Some workdays at the Strong really stand out. The best days bring the National Museum of Play new and interesting toys for the collections. Recently, the museum received a donation of about 40 vintage toys (with a promise of more to come!) manufactured in the 20th century by the American toy giant Louis Marx & Company. These toys are a significant addition to the collections even though the museum already had more than 200 Marx toys. So, you ask, “If the museum has so many Marx toys, why does it need more?”
The short answer to that question is that Louis Marx & Company and Marx toys had huge impacts on the world of play. The company founded by Louis Marx in 1919 was the largest toy company of the early and mid-20th century. In other words, the Marx company was the Mattel and Hasbro of its day. In fact, in the 1950s, Marx produced about one of every five toys made in the United States. In 1955, Time magazine named Louis Marx “the Toy King.” From the company’s founding to its demise in 1978, it produced millions and millions of toys, dolls, dollhouses, train sets, cars and vehicles, play sets, robots, space toys, toy soldiers and toy guns, and an immense variety of mechanical toys. Some of you might remember the company’s most popular toys: Rock’em Sock’em Robots, Big Loo, Big Wheel tricycle, and wind-up toys of all kinds. And, of course, there were many play sets of tinplate buildings and small plastic figures depicting everything from medieval castles and towns of the Old West to Cape Canaveral missile launches and the planet Mars.
Louis Marx’s company succeeded in part because he strove to make durable toys at the lowest possible price. Annual alterations to his toys kept them in production for years and held down unit costs. But really, kids loved the toys because of their colorful lithograph illustrations and their quirky movements and because they represented popular characters from books, comics, radio, and even the newfangled television.

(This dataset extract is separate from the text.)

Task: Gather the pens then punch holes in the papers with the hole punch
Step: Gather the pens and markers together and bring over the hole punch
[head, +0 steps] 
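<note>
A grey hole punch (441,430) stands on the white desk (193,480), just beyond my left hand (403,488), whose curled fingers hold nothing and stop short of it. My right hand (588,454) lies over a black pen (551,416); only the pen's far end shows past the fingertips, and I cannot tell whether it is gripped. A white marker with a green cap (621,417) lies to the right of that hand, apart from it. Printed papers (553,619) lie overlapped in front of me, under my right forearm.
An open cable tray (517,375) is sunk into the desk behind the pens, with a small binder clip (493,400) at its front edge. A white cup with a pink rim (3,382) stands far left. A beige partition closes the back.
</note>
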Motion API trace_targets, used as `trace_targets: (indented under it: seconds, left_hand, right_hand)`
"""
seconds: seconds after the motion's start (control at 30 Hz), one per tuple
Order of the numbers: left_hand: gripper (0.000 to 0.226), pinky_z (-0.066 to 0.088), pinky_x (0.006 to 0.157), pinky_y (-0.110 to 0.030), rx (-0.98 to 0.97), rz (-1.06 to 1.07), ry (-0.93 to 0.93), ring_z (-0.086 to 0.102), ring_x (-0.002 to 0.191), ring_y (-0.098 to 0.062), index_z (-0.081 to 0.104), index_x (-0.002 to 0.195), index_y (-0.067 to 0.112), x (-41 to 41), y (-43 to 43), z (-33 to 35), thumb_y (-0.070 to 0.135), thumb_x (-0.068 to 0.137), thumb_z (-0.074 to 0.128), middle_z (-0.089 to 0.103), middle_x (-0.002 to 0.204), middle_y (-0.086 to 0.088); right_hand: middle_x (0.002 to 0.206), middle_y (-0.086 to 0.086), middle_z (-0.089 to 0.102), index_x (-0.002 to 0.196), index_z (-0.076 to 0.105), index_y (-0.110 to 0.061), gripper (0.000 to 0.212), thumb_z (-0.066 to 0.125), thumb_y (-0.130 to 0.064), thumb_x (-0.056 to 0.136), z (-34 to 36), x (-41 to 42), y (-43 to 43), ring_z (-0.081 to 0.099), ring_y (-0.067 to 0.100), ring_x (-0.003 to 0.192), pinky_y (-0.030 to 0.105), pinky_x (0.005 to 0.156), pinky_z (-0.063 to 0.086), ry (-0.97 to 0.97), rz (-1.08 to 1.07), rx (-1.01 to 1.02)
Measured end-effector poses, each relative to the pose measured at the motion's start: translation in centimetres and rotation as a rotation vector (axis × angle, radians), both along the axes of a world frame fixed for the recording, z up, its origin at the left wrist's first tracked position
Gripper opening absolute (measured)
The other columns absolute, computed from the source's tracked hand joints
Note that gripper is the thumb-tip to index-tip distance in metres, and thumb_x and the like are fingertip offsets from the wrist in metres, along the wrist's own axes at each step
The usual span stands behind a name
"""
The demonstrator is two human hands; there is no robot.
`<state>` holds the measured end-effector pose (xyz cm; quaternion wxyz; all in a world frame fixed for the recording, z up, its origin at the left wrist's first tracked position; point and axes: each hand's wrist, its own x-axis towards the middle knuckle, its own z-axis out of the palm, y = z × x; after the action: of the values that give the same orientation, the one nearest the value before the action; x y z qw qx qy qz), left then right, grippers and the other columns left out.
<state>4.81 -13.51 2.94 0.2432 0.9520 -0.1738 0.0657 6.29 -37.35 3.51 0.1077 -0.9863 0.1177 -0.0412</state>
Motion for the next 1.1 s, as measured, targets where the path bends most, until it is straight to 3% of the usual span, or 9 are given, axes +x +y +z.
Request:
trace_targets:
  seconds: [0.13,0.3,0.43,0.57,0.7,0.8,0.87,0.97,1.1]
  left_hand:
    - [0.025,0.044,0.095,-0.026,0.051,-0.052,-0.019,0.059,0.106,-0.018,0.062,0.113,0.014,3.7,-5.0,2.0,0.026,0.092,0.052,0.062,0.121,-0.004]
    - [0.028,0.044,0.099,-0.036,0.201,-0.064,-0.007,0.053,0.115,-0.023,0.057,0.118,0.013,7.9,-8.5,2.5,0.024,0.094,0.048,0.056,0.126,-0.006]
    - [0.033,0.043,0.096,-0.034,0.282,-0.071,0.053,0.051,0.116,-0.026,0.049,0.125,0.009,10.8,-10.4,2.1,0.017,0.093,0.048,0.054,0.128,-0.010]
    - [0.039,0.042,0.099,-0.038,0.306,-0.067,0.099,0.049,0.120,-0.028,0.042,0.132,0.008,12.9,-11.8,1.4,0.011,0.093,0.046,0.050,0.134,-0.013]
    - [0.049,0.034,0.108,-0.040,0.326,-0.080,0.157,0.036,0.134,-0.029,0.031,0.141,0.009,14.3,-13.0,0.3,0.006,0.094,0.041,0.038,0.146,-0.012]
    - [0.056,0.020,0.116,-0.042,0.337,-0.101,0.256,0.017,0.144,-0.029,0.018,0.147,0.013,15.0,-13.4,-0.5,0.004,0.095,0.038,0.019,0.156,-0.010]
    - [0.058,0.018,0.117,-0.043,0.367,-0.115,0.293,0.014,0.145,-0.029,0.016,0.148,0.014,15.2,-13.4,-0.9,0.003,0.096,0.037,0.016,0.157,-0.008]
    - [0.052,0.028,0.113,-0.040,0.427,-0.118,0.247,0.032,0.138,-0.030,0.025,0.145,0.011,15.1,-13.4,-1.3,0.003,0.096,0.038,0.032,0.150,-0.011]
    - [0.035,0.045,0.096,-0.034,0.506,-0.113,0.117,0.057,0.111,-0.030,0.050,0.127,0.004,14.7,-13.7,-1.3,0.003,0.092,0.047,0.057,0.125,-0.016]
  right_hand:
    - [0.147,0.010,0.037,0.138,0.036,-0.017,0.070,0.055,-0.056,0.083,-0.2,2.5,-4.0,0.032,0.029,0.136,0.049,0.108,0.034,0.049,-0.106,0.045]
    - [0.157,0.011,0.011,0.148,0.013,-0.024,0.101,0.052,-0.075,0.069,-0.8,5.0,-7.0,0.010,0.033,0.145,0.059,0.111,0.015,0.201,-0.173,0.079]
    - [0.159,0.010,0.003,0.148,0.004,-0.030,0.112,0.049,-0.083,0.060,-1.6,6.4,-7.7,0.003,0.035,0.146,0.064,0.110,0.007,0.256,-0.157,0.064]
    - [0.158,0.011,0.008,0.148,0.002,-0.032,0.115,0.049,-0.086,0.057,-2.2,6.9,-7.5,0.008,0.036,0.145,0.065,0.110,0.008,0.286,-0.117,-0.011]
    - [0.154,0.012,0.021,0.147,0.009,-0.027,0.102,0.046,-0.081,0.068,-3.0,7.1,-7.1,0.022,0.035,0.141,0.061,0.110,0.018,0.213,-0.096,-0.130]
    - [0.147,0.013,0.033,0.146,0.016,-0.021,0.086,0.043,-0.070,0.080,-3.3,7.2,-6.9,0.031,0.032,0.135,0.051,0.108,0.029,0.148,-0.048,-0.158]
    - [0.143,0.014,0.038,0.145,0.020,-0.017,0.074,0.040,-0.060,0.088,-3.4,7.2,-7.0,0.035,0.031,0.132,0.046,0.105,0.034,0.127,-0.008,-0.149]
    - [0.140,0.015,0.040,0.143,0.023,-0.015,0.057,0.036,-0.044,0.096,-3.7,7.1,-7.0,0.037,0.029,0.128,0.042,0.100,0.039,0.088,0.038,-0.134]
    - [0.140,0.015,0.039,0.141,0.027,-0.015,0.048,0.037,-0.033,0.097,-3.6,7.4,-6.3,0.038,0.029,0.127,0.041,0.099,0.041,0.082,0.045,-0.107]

Because of the arrival of television, Marx began marketing toys directly to children and their parents with two slogans: “Marx Toys—Have You All of Them?” and “Quality Is Not Negotiable.” The first made kids crave more toys; the second reassured parents that Marx toys were a good buy.
As a curator, I understand why both parents and children loved Marx. The parent side of me appreciates Marx toys for their quality. On the other hand, the kid side of me won’t be satisfied with a mere 240 Marx toys—I want them all!